• Prompt:
How many lines in the listing below contain the string "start"? Say only the number.
+===+
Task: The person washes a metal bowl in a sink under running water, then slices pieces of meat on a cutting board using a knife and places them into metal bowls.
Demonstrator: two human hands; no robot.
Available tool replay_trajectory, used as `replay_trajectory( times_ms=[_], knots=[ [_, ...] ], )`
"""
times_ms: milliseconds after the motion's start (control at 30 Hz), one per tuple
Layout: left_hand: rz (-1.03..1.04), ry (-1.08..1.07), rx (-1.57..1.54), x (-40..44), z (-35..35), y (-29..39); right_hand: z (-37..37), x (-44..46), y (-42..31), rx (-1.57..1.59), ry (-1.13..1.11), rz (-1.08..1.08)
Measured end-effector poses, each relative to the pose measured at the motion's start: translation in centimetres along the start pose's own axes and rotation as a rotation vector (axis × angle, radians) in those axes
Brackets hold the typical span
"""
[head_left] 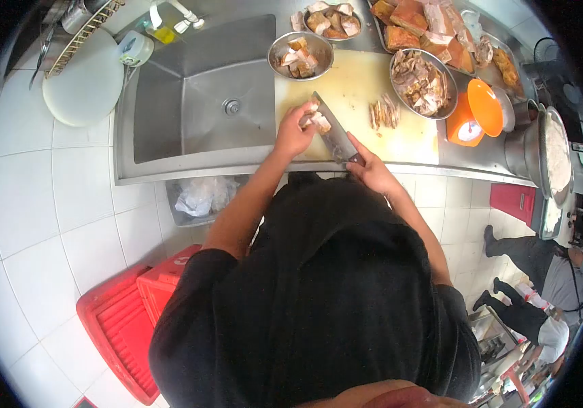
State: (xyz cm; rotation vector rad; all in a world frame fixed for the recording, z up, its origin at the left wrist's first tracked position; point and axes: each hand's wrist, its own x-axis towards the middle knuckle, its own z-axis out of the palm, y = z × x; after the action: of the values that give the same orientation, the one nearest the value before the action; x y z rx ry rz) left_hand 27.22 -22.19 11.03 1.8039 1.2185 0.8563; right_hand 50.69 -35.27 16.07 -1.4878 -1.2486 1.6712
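Note:
My right hand point(375, 171) is closed around the handle of a cleaver point(335, 138), whose broad blade slants up and left over the yellowish cutting board point(349, 81). Chopped pieces of roast pork point(320, 122) lie against the blade near its far end. Curled around these pieces is my left hand point(295, 130), thumb and fingers touching the meat. To the right, a small row of meat strips point(384, 112) rests on the board. Beyond the blade stands a steel bowl point(271, 66) with chunks of pork, and a larger bowl point(454, 102) full of sliced meat sits at the board's right.
A steel sink point(203, 129) adjoins the board on the left. At the back right, a tray point(381, 34) carries large roast pork slabs. An orange kitchen scale point(466, 122) stands at right, near a big pot point(526, 153). Red bins point(118, 326) are below left; two people appear far right.

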Motion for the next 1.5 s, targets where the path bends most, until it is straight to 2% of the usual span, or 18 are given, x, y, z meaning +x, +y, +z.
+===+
• Exercise output:
2